> Your assignment: Provide the number of lines below containing the word "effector", without any other words.

Top of Record excerpts

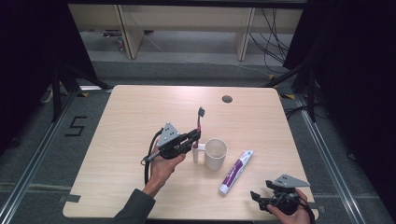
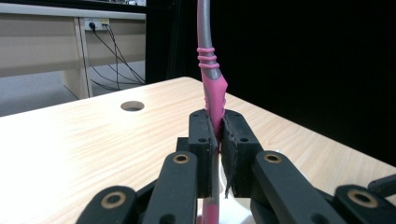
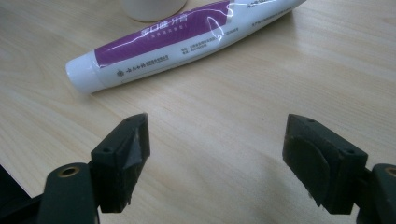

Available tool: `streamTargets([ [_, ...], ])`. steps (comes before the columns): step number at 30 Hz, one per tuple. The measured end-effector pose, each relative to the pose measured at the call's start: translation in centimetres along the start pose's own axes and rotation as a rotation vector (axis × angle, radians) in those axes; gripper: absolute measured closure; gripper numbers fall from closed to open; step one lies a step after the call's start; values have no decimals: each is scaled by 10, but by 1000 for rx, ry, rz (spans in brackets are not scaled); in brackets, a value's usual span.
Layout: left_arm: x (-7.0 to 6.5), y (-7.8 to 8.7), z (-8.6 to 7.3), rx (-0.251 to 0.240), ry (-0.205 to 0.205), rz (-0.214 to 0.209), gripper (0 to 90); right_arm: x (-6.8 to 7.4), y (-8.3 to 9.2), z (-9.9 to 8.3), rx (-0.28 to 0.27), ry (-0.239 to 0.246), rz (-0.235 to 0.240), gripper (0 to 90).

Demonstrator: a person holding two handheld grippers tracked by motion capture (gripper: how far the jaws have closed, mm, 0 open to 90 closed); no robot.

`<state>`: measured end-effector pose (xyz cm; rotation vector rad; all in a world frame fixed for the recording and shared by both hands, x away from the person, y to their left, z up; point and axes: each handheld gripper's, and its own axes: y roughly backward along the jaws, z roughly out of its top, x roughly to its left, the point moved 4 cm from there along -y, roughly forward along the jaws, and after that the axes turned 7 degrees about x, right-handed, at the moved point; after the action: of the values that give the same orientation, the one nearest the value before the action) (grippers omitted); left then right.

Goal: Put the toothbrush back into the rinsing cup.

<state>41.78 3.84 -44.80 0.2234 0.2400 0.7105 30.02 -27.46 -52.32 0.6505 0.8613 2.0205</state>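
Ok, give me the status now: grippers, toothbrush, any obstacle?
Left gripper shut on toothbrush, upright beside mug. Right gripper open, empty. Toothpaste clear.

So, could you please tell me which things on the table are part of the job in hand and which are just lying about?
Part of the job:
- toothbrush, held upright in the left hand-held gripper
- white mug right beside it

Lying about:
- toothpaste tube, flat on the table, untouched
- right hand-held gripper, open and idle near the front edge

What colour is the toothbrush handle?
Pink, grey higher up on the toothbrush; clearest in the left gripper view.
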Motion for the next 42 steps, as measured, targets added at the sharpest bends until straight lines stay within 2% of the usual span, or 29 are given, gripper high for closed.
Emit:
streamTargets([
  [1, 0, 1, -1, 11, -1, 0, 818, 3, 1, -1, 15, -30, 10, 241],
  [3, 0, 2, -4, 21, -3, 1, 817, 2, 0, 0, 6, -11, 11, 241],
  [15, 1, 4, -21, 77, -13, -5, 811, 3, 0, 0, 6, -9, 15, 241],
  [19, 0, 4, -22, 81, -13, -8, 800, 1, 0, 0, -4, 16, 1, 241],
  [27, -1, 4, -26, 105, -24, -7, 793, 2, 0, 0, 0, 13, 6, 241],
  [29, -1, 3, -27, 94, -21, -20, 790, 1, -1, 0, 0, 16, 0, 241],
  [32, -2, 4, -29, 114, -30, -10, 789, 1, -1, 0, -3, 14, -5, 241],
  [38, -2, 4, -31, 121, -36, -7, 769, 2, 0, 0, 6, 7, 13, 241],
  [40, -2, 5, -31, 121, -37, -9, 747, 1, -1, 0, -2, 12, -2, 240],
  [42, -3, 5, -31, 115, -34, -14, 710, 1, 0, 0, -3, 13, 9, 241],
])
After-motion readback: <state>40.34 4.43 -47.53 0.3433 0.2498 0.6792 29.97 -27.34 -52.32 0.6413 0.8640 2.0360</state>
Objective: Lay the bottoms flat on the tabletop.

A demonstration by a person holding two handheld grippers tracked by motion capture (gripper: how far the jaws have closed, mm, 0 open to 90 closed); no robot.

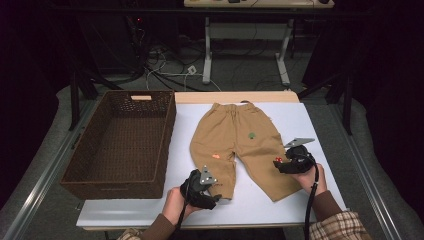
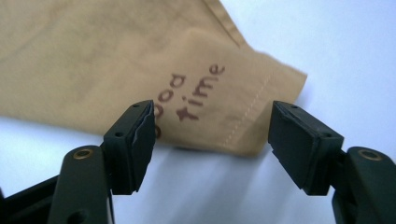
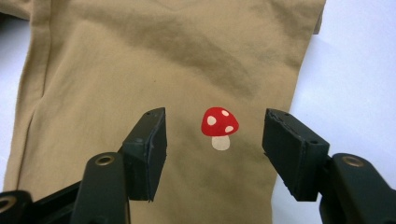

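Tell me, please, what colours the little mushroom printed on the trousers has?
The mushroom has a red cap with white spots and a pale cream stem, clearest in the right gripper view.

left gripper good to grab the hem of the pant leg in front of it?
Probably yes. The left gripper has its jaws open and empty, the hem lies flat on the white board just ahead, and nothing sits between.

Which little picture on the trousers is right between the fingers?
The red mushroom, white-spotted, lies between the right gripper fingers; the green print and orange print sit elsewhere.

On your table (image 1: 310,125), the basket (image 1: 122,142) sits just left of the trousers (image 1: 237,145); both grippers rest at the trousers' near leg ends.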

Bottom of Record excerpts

> Your solution: 2